- Exercise goal
In the data that follows, determine how many lines contain the word "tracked", and give only that number.

+++ Source material

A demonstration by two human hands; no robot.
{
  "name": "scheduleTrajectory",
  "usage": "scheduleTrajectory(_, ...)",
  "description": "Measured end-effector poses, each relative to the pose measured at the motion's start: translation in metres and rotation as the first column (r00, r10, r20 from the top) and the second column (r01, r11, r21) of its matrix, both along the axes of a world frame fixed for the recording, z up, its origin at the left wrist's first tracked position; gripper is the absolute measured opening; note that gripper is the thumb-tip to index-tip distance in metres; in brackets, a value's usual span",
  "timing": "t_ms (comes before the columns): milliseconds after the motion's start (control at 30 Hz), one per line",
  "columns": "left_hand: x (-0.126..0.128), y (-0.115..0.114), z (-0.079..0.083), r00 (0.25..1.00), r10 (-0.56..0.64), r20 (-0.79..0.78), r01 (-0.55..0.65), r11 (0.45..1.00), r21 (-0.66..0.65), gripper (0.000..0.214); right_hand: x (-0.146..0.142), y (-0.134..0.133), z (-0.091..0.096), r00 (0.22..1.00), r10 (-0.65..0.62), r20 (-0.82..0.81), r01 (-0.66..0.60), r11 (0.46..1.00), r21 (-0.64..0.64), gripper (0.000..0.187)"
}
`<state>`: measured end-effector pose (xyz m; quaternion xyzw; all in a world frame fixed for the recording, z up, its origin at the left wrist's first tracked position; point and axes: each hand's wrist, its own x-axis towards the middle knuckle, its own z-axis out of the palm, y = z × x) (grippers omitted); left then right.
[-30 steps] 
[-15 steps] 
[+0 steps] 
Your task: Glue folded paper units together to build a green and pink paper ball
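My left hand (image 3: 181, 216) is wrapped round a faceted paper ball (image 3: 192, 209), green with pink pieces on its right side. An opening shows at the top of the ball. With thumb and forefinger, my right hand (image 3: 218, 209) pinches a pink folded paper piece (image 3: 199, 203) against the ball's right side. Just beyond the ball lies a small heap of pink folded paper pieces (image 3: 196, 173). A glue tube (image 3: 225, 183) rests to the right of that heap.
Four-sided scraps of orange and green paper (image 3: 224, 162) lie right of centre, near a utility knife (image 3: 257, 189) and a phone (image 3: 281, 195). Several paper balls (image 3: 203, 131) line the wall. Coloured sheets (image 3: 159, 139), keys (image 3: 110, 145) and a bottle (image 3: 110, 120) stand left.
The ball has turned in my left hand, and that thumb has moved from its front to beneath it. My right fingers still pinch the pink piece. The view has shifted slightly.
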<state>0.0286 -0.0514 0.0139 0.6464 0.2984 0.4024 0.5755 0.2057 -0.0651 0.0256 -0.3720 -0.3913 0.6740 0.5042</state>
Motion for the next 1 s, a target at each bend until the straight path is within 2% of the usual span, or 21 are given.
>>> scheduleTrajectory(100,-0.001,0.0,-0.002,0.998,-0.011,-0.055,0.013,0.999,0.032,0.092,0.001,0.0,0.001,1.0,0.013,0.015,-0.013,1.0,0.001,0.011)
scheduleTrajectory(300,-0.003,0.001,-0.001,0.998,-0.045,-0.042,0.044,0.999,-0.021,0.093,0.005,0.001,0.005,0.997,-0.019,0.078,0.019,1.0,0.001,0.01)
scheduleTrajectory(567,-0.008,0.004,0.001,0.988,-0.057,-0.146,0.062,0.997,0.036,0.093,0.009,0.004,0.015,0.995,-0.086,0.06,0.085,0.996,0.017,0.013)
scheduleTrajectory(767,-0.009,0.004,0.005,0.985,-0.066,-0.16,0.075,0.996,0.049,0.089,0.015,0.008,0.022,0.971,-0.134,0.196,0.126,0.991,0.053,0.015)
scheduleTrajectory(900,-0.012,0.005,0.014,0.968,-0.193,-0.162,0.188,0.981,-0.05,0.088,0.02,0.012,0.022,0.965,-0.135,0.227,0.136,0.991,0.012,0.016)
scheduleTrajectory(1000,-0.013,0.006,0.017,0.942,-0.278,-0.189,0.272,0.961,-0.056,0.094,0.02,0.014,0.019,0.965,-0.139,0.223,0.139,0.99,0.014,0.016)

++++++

- Result of this exercise
2